O leitor, como eu, certamente gosta de desafios e não quer se restringir a assuntos batidos, onde reina certo consenso. Vamos em frente então.
Primeira pergunta: é fato ou mito essa decadência ocidental? Note-se que ela já foi proclamada muitas vezes. O assunto não deixa de ser batido, portanto. A própria expressão “declínio do Ocidente” foi tema e título de um livro de Oswald Spengler, publicado há pouco mais de cem anos, em 1918.
Nada é para sempre. E o domínio do Ocidente sobre o resto do mundo já leva mais de duzentos anos. Começou, como se sabe, com a revolução industrial iniciada na Inglaterra no final do século 18. Consolidou-se no século 19 e persistiu, como mencionei, ao longo do século 20. Teve seu Indian summer depois do colapso soviético.
Agora parece claro, entretanto, que o século 21 não será mais um século de domínio inconteste do Ocidente. Ao contrário, os sinais de declínio estão por toda parte. Em termos demográficos, econômicos, culturais, políticos. Os “declinistas” terão enfim razão? Há muitas indicações de que agora sim.
Cuidado, entretanto. De um modo geral, o declínio ocidental é relativo, não absoluto. Em algumas áreas, o declínio pode, sim, ser absoluto, por exemplo na cultural, onde o retrocesso parece acentuado. Mas o que ocorre de uma maneira geral é perda de peso relativo vis-à-vis do resto do mundo, em especial da Ásia emergente, a China à frente. O declínio é mais acentuado para a Europa, mas se sente também nos Estados Unidos.
A perda relativa não deixa de ser sentida como real, dolorosamente real. Afinal, o ser humano é tão deficiente, constituído de tão pobre e imperfeita maneira que chega a ver na ascensão do outro uma ameaça, um prejuízo para si. A mera ascensão pacífica já desencadeia os piores sentimentos e receios. No caso dos europeus e norte-americanos esse lamentável traço humano se vê agravado pelo hábito arraigado de dois séculos de predomínio global. Os brancos dos dois lados do Atlântico Norte não se acostumam, simplesmente não se acostumam a ver povos antes dominados –asiáticos, latino-americanos, africanos – querendo emergir, ser ouvidos e participar das decisões internacionais. Ainda que essas pretensões dos emergentes sejam modestas, cautelosas, até tímidas às vezes. Habituados a ditar, ensinar, pregar, os brancos não conseguem dialogar e negociar com o que para eles é uma massa ignara e até repugnante.

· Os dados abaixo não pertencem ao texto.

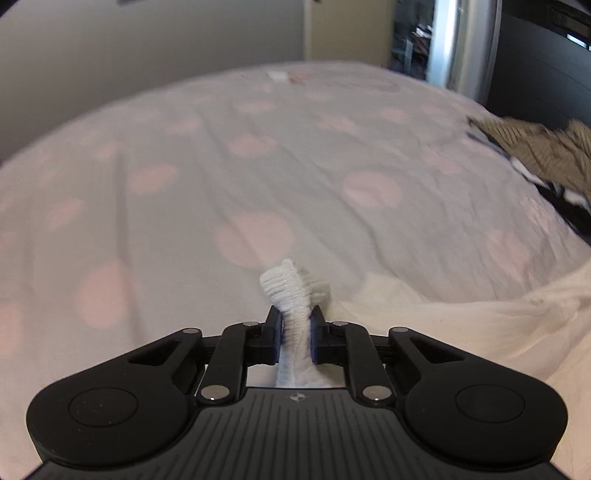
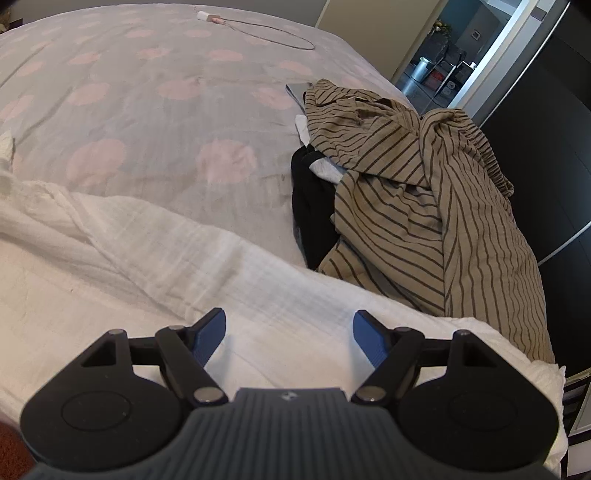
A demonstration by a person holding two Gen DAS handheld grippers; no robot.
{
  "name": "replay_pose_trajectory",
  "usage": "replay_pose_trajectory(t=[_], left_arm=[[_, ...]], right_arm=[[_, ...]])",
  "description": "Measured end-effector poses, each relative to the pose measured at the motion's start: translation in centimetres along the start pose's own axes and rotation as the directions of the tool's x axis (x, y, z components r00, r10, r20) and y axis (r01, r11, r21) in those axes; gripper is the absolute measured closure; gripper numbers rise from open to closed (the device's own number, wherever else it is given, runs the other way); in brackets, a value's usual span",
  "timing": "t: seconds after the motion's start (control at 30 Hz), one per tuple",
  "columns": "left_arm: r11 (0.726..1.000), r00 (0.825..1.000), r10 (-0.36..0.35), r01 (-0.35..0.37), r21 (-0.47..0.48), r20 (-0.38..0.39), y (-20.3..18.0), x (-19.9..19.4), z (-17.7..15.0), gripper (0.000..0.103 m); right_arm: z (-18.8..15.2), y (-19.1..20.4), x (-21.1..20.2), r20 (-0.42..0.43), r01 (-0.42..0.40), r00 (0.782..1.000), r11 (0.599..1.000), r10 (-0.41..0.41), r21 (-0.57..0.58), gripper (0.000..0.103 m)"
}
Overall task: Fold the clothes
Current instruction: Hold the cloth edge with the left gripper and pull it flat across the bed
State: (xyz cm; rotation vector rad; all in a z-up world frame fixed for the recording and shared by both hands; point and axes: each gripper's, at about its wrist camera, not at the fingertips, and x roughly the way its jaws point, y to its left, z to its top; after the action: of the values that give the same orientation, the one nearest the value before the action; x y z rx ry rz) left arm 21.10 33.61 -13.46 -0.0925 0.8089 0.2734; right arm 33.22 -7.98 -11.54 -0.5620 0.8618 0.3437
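Only the right view shows the striped garment [image 2: 413, 192] whole.

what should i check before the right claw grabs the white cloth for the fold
1. Left claw shut on a bunched edge of the white cloth: ok.
2. Right claw open, its fingers spread over the cloth: ok.
3. Right claw set at an edge or corner: not ok, it hangs over the cloth's middle.
4. Cloth spread flat: not ok, it lies creased and rumpled.
5. Striped garment off the white cloth: not ok, its lower end lies against the cloth's far edge, perhaps over it.
6. Room on the spotted bedspread to lay the fold: ok; the charger cable lies far off.
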Motion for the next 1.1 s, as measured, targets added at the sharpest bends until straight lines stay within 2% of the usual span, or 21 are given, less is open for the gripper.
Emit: replay_pose_trajectory(t=[0.17, 0.3, 0.43, 0.53, 0.63, 0.7, 0.73, 0.83, 0.93, 1.0, 1.1], left_arm=[[0.993, 0.990, 0.104, -0.098, -0.066, 0.094, 5.0, -6.8, 1.2, 0.088], [0.969, 0.961, 0.234, -0.219, -0.112, 0.147, 9.8, -13.3, 1.8, 0.088], [0.917, 0.911, 0.391, -0.375, -0.134, 0.128, 14.9, -18.8, 1.0, 0.088], [0.863, 0.860, 0.501, -0.489, -0.128, 0.094, 18.2, -22.1, -0.7, 0.088], [0.814, 0.819, 0.573, -0.562, -0.148, 0.036, 21.1, -24.4, -2.5, 0.088], [0.789, 0.800, 0.599, -0.593, -0.162, -0.008, 22.6, -25.2, -3.8, 0.088], [0.781, 0.795, 0.605, -0.601, -0.172, -0.030, 23.3, -25.5, -4.5, 0.088], [0.779, 0.799, 0.598, -0.598, -0.187, -0.066, 23.6, -25.3, -6.1, 0.088], [0.781, 0.802, 0.590, -0.596, -0.189, -0.090, 23.5, -25.1, -7.5, 0.088], [0.785, 0.804, 0.589, -0.594, -0.173, -0.088, 23.3, -25.1, -7.8, 0.088], [0.789, 0.810, 0.580, -0.586, -0.187, -0.087, 23.8, -24.9, -7.8, 0.087]], right_arm=[[-0.4, 0.6, -0.6, -0.038, -0.031, 0.999, 0.999, 0.030, -0.022, 0.024], [0.0, 2.1, -2.0, -0.023, -0.091, 0.996, 0.996, 0.091, -0.011, 0.024], [0.7, 5.3, -4.2, 0.011, -0.140, 0.990, 0.987, 0.142, -0.084, 0.024], [1.1, 7.4, -5.6, 0.031, -0.153, 0.987, 0.976, 0.159, -0.153, 0.024], [1.4, 8.9, -6.6, 0.035, -0.162, 0.984, 0.967, 0.172, -0.197, 0.025], [1.6, 9.4, -6.7, 0.026, -0.162, 0.985, 0.965, 0.171, -0.208, 0.026], [1.7, 9.6, -6.7, 0.021, -0.167, 0.984, 0.964, 0.175, -0.209, 0.027], [2.4, 9.7, -5.8, 0.004, -0.209, 0.977, 0.960, 0.214, -0.184, 0.036], [3.2, 10.2, -5.4, -0.017, -0.267, 0.963, 0.945, 0.269, -0.186, 0.037], [3.7, 11.3, -5.9, -0.015, -0.296, 0.953, 0.924, 0.302, -0.241, 0.040], [4.1, 13.6, -6.1, -0.046, -0.320, 0.944, 0.868, 0.328, -0.380, 0.050]])
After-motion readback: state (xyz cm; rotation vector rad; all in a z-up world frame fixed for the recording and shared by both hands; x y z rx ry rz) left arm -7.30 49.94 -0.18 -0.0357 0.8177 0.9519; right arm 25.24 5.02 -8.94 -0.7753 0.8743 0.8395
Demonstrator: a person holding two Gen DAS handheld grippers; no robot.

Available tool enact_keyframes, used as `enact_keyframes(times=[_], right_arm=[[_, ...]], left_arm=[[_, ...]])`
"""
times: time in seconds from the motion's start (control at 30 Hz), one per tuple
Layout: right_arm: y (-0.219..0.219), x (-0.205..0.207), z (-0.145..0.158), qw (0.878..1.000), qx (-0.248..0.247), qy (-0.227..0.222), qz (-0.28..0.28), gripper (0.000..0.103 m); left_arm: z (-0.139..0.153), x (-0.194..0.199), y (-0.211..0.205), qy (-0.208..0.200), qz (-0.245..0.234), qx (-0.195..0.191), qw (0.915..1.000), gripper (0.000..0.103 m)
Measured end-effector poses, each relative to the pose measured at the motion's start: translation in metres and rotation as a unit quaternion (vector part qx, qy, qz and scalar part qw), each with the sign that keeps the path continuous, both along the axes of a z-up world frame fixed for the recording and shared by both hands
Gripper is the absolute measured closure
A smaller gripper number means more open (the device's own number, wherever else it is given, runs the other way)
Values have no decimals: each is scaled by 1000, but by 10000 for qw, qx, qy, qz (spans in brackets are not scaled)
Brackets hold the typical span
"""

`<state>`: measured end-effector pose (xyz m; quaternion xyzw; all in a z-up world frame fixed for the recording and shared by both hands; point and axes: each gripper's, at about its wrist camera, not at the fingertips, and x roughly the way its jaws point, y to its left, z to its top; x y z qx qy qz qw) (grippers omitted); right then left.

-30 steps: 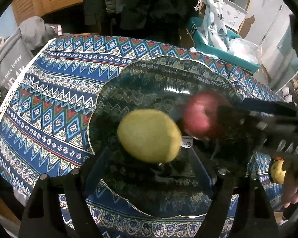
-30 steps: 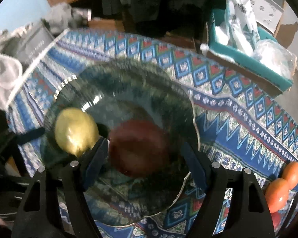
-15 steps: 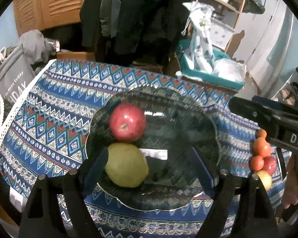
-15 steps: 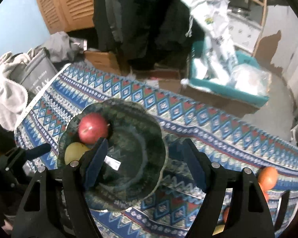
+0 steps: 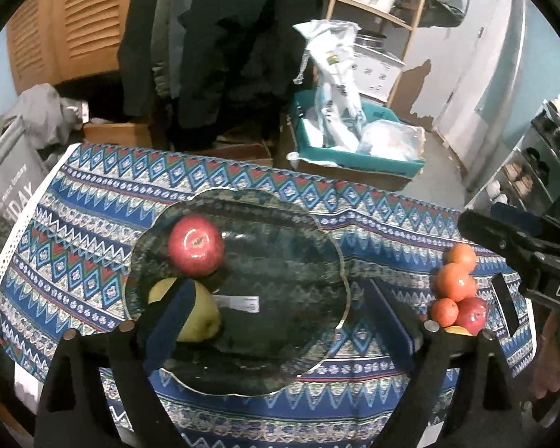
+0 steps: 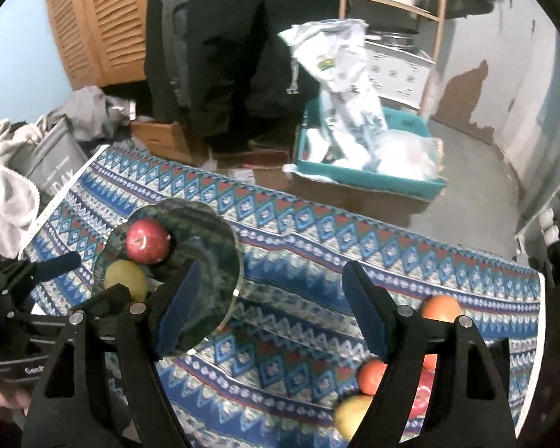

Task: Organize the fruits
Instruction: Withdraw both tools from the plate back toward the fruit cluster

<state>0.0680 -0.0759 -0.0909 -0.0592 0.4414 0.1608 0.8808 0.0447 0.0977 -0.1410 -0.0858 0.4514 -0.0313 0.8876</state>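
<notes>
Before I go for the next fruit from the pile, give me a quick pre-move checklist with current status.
1. Left gripper empty, jaws just opened further: ok.
2. Right gripper open, nothing between its fingers: ok.
3. Red apple and yellow-green fruit resting in the glass plate: ok.
4. Free room in the plate for more: ok.
5. Fruit pile on the tablecloth in view: ok.
6. Pile steady if one fruit is pulled: cannot tell.

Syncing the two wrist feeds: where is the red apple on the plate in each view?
Left wrist: red apple left of centre, on the plate's far left part, just beyond the yellow fruit.
Right wrist: red apple at mid-left, same spot on the plate, yellow fruit below it.
Shared landmark: teal bin beyond the table.
</notes>
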Motion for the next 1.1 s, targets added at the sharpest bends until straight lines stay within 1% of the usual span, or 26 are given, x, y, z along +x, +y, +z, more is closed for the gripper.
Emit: enact_keyframes(times=[0.23,0.63,0.9,1.1], right_arm=[[-38,-13,5,9996,5,-24,-266,24],[-103,-27,-1,9972,24,46,-747,23],[-142,-36,-14,9942,4,190,-1059,23],[-165,-38,-37,9918,-63,436,-1200,23]], left_arm=[[10,-2,-29,-54,-270,35,9996,5],[16,-2,-76,-51,-697,119,9975,4],[16,-1,-109,2,-1006,209,9947,4],[4,2,-137,161,-1234,305,9918,4]])
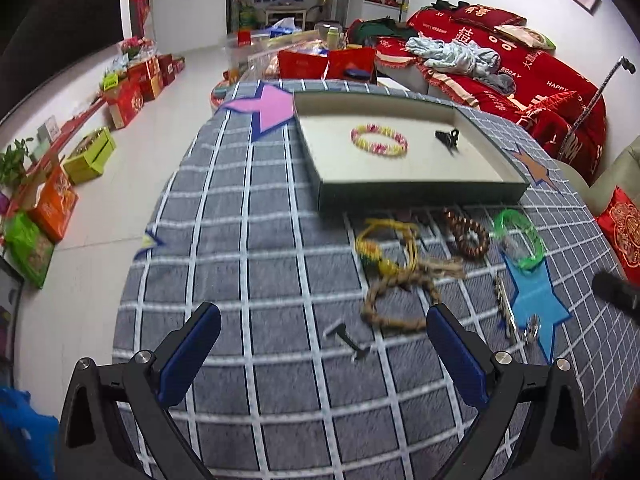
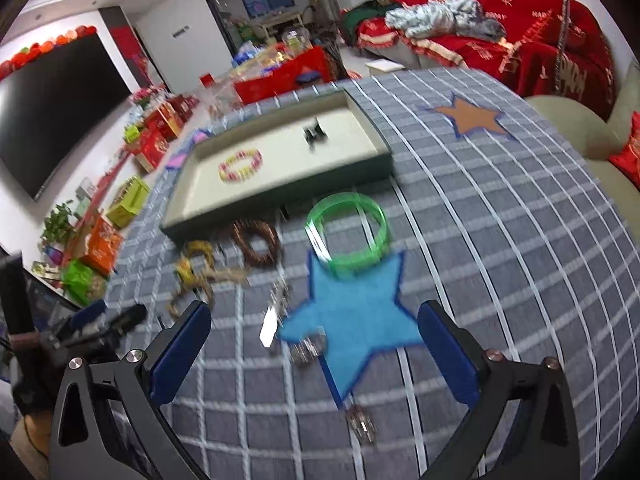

Mas a emergência dos outros povos vem de qualquer maneira, quer se queira quer não. Vai acontecendo em termos populacionais, econômicos e políticos. Aos ocidentais, resta conformar-se ou espernear. Até agora preferiram espernear. Mais do que espernear, infelizmente. Reagem com violência e provocações à inevitável formação de um mundo multipolar. Em última análise, são essas reações que explicam a guerra na Ucrânia e as tensões crescentes com a China. A mais recente provocação foi a visita de Nancy Pelosi a Taiwan.
O cenário que vai se configurando desde o início deste século é de um mundo multipolar, fragmentado, sem governança e regras aceitas globalmente. As entidades globais existentes, ONU, FMI, Banco Mundial, OMC etc., continuarão a ter sua importância, mas cominfluência declinante, tanto mais que os ocidentais se recusam a reformá-las para refletir plenamente a realidade do século 21. No lugar de ou em substituição parcial a essas instituições multilaterais de alcance mundial ou quase mundial, surgiram e surgirão instituições novas, criadas por países emergentes em busca de mais espaço no plano internacional.
E o Brasil nisso tudo? Bem. Superadas nossas desventuras recentes, temos muito a fazer, por nós e por outros países. Ao nosso imenso Brasil cabe, acredito, um papel especial: trazer ao mundo uma palavra de solidariedade, cooperação, paz e amor.